Social anxiety symptoms, clinically termed Social Anxiety Disorder (SAD), encompass a triad of psychological, physiological, and behavioural manifestations arising from a persistent fear of scrutiny or negative evaluation. To meet DSM-5 criteria, this intense fear must persist for ≥6 months, be disproportionate to the actual threat, and cause clinically significant impairment. Lifetime prevalence reaches 12%, with females affected more frequently.
Core Psychological Symptoms include anticipatory anxiety (worrying for days or weeks before events), fear of scrutiny (dread of humiliation or rejection), and cognitive distortions (catastrophizing, overestimating threats, interpreting neutral cues as negative). Post-event rumination—replaying perceived flaws—is also characteristic.
Physiological Symptoms involve autonomic arousal: palpitations, blushing (erythema), sweating (hyperhidrosis), trembling, nausea, dry mouth, choking sensation, dizziness, and feeling of “mind going blank.” These somatic manifestations often reinforce the fear of public embarrassment.

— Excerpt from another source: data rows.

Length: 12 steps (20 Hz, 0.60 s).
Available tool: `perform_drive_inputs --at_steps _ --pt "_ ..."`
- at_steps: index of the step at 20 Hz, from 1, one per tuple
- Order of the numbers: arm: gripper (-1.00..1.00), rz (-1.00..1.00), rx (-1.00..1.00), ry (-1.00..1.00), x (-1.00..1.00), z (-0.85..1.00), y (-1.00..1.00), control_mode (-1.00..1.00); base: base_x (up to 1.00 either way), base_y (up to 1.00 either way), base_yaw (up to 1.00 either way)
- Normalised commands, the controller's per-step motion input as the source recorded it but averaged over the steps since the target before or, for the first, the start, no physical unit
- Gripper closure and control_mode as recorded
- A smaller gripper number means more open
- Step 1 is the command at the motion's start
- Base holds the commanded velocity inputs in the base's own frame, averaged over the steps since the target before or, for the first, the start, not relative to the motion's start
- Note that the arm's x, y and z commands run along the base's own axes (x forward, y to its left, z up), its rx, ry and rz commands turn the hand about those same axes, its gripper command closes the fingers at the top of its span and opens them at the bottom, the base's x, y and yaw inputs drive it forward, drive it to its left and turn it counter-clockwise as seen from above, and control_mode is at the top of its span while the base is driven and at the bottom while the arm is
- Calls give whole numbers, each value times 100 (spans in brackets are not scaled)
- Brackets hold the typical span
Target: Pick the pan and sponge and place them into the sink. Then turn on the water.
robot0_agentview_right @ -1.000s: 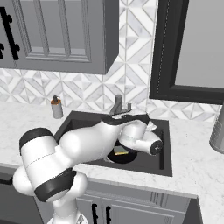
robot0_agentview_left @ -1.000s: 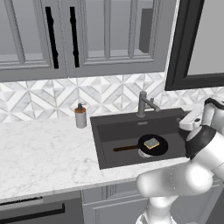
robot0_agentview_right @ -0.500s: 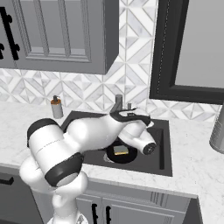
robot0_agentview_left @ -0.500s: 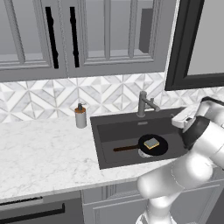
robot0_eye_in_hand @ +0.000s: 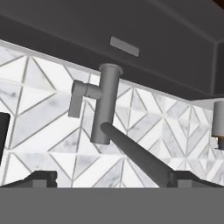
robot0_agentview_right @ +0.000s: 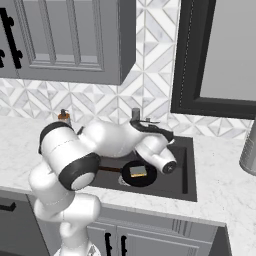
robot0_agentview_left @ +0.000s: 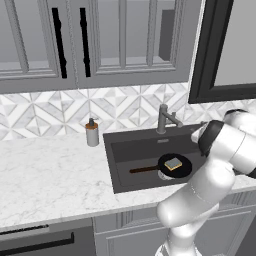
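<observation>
— What's the bench point(robot0_agentview_left: 45, 175) made of?
— White marble, grey-veined, smooth. The sink point(robot0_agentview_left: 131, 150) is matt dark grey; its faucet point(robot0_agentview_left: 163, 118) is dull grey metal.
— And the pan point(robot0_agentview_left: 174, 166)?
— Matt black, brown wood-like handle. The sponge point(robot0_agentview_left: 173, 163) looks soft, yellow.

White marble counter point(robot0_agentview_left: 45, 175) w/ geometric tile backsplash point(robot0_agentview_left: 45, 110), grey glass-front cabinets point(robot0_agentview_left: 75, 40) above, dark-framed window point(robot0_agentview_right: 220, 55) at right, possibly a dishwasher point(robot0_agentview_left: 40, 240) below.
</observation>
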Motion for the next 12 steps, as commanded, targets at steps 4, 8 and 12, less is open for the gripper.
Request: perform_drive_inputs --at_steps 4,8,12 --pt "-100 1 5 0 32 -2 0 -100 0 0 0" --pt "-100 2 5 0 29 -4 0 -100 0 0 0" --pt "-100 3 3 0 34 -10 0 -100 0 0 0"
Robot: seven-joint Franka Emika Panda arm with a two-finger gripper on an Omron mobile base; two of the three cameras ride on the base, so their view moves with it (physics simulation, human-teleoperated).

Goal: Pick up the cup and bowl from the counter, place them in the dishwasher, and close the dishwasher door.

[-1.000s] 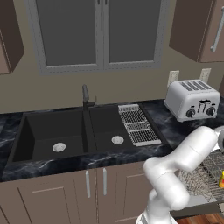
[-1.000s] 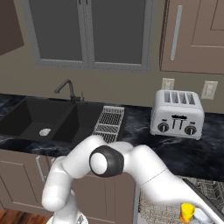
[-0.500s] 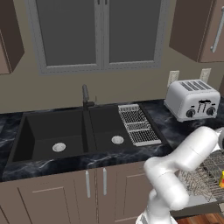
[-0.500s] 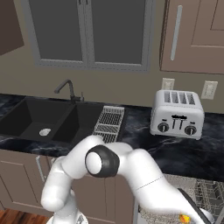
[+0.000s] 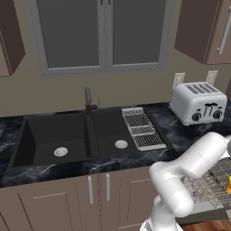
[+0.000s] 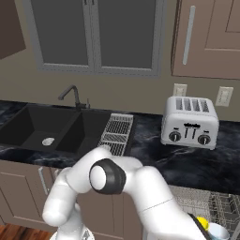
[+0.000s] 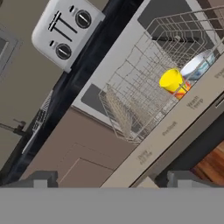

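Yellow cup (image 7: 171, 80) and pale bowl (image 7: 197, 64) already sat side by side in the wire rack (image 7: 144, 83) of the dishwasher, near its front edge. Left to handle: the dishwasher door (image 7: 175, 131), lowered flat below the rack. Judged stiff, flat and fairly heavy on its hinge (smooth face, likely slippery), so best pushed up from under its free outer edge rather than pinched. Fingers (image 7: 109, 178) spread wide, holding nothing, hovering above the door and rack. Rack pulled out over the door, probably needing to slide in first. Toaster (image 5: 197, 102) stood on the black bench (image 5: 180, 135), drying rack (image 5: 141, 127) beside the sink (image 5: 67, 142), both well clear.
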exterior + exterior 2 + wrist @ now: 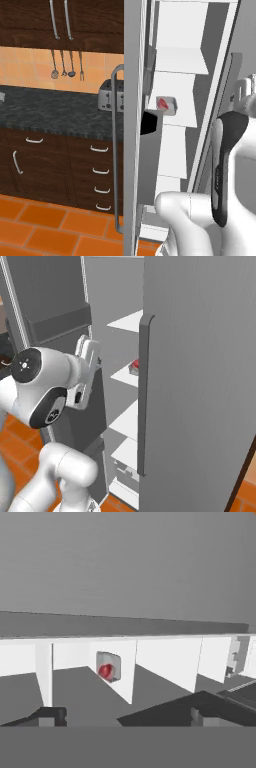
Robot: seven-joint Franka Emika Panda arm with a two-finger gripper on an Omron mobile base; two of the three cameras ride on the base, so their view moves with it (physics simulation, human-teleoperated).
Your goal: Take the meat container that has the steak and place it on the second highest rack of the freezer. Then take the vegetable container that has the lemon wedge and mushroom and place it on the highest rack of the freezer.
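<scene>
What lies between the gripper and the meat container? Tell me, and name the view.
Nothing. In the hand view the open gripper faces the meat container with its steak on a white freezer shelf, with open space between them.

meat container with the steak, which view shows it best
The left base view: the meat container sits unobstructed on a white freezer shelf with the red steak plain inside. The hand view shows it small and rolled sideways. The right base view shows a sliver behind the door edge.

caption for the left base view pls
Freezer open, steak tray sitting on a white shelf, toaster on the counter.
</scene>
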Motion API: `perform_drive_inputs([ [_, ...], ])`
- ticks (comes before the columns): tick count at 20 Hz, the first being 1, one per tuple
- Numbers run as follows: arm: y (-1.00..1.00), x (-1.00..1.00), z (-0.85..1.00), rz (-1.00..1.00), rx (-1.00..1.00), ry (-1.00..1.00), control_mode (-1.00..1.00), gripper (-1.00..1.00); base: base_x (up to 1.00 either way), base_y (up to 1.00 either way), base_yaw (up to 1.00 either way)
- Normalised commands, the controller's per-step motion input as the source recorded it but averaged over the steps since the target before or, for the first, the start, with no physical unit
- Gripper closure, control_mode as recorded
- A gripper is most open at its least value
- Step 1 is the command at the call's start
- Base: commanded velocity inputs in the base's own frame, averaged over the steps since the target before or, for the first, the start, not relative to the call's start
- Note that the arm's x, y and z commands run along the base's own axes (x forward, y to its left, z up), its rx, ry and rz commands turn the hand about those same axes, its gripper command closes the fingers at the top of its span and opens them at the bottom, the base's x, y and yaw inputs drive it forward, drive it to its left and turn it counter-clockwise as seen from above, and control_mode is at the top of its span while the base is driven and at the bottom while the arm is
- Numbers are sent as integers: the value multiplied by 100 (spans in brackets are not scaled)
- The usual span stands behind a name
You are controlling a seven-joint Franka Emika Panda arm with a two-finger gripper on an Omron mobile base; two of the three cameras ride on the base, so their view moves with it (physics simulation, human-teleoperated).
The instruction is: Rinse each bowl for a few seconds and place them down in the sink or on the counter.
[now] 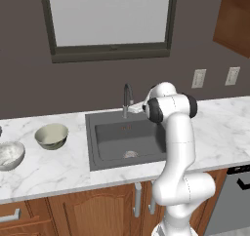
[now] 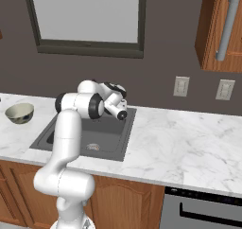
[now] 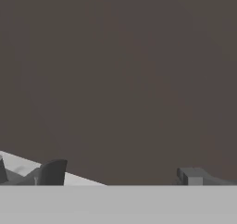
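Facing dark wall (image 3: 120, 70), tool (image 3: 122, 176) spread, empty; faucet (image 1: 127, 99) just beside arm; bowls (image 1: 51, 136) apart on counter (image 1: 49, 169).

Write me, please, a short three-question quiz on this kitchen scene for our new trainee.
1. True or false: the olive-beige bowl lies in the sink.
2. Which bowl stands nearer the sink? A) olive-beige bowl B) marbled bowl
3. Fill in: the pincer is ____ and holds nothing.

Key: 1. False; both bowls stand on the counter, left of the sink. 2. A. 3. open.
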Motion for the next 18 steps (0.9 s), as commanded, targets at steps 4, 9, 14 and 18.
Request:
perform_drive_inputs([
  [4,1,8,-29,0,0,0,-100,100,0,0,0],
  [9,0,1,-27,0,1,-2,-100,100,0,0,0],
  [14,-11,0,-27,-2,2,-3,-100,100,0,0,0],
  [18,-16,0,-29,-4,2,-4,-100,100,0,0,0],
])
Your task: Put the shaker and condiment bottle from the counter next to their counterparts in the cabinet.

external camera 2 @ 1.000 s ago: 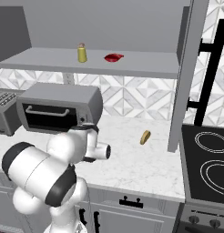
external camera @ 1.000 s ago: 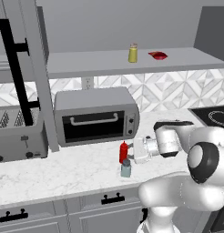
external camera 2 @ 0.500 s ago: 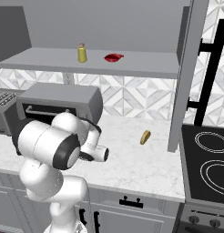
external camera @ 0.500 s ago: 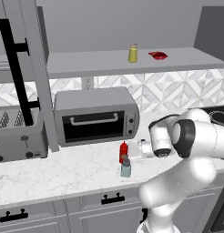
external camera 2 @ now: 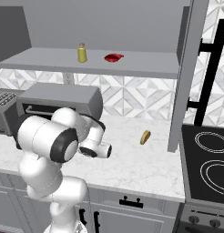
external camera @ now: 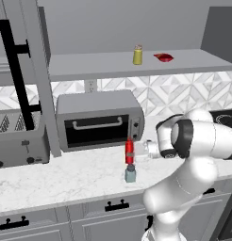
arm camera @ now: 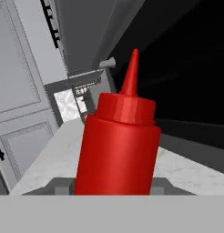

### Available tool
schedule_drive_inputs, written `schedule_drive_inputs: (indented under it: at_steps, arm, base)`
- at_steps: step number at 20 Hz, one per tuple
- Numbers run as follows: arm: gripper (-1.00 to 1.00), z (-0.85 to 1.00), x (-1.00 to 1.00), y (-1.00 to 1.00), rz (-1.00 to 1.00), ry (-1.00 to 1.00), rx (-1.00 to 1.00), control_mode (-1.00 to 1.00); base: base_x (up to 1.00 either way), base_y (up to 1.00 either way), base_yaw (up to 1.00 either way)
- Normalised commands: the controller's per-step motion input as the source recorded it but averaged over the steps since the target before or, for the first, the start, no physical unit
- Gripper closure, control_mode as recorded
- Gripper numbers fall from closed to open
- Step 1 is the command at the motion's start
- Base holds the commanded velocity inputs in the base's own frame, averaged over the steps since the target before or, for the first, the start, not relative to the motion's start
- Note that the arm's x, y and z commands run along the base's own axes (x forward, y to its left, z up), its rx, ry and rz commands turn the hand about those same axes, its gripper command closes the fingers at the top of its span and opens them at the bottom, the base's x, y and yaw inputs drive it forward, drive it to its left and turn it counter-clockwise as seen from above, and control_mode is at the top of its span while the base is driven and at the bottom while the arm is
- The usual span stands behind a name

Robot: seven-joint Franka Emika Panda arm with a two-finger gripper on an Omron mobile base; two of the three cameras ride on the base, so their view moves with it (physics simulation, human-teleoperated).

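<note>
One condiment bottle between claw fingers

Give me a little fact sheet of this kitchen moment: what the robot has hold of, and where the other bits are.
gripper: shut on red bottle
red bottle: upright, in front of the toaster oven
blue-grey shaker: standing on the counter, just below the bottle
shelf: yellow shaker with a flat red thing beside it
</note>
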Motion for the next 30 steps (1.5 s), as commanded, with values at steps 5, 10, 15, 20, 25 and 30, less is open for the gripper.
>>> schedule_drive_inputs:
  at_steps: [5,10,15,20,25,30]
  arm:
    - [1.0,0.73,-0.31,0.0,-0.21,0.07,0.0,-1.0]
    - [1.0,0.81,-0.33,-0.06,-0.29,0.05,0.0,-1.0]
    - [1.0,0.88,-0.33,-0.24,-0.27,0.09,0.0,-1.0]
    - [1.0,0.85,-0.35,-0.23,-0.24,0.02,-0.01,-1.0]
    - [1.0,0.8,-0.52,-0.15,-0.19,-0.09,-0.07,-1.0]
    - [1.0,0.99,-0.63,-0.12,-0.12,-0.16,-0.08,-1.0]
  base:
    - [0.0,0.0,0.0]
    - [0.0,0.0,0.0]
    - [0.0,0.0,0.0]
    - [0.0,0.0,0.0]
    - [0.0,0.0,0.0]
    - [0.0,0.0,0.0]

Behavioural Symptoms include overt avoidance (skipping gatherings, avoiding eye contact, isolation) and safety behaviours (speaking softly, using phones as a distraction, excessive rehearsal). Children may express anxiety via tantrums, crying, or somatic complaints (stomachaches) to avoid school.
Diagnostic Threshold & Subtypes
- Duration: ≥6 months
- Impairment: Significant functional disability (work, relationships, school)
- Subtypes: Performance-only (public speaking) vs Generalised (most social situations)
- Insight: Adults recognise fear as excessive; children may not
Recognising this symptom triad is vital for differential diagnosis from shyness, as the sheer intensity and life-impairing nature of social anxiety necessitate evidence-based interventions like CBT or SSRIs.